**Task**
Copy out the data so that nothing differs from the original.

**The data**
================================
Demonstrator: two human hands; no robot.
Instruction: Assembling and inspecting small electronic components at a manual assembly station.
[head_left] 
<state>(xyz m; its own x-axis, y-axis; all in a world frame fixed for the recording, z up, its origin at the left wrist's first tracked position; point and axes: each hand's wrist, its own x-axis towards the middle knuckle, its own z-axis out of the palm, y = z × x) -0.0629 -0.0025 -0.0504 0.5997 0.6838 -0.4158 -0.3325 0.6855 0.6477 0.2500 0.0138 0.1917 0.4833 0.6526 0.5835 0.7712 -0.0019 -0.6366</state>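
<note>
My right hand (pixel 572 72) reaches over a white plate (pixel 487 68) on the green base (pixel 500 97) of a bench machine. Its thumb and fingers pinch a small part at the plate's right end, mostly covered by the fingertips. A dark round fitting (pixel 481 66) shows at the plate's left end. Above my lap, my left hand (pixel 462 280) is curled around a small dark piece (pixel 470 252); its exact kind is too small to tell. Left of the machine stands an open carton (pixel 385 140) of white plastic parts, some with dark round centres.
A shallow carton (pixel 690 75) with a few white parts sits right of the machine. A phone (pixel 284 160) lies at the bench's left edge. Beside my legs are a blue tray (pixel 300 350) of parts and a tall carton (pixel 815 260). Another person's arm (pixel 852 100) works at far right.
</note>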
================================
**Reply**
Demonstrator: two human hands; no robot.
Instruction: Assembling and inspecting small electronic components at a manual assembly station.
[head_left] 
<state>(xyz m; its own x-axis, y-axis; all in a world frame fixed for the recording, z up, its origin at the left wrist's first tracked position; point and axes: each hand's wrist, its own x-axis towards the middle knuckle, its own z-axis out of the palm, y = z × x) -0.0629 -0.0025 -0.0504 0.5997 0.6838 -0.4158 -0.3325 0.6855 0.6477 0.2500 0.0138 0.1917 0.4833 0.6526 0.5835 0.7712 -0.0019 -0.6366</state>
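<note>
My right hand (pixel 572 72) reaches over a white plate (pixel 487 68) on the green base (pixel 500 97) of a bench machine. Its thumb and fingers pinch a small part at the plate's right end, mostly covered by the fingertips. A dark round fitting (pixel 481 66) shows at the plate's left end. Above my lap, my left hand (pixel 462 280) is curled around a small dark piece (pixel 470 252); its exact kind is too small to tell. Left of the machine stands an open carton (pixel 385 140) of white plastic parts, some with dark round centres.
A shallow carton (pixel 690 75) with a few white parts sits right of the machine. A phone (pixel 284 160) lies at the bench's left edge. Beside my legs are a blue tray (pixel 300 350) of parts and a tall carton (pixel 815 260). Another person's arm (pixel 852 100) works at far right.
</note>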

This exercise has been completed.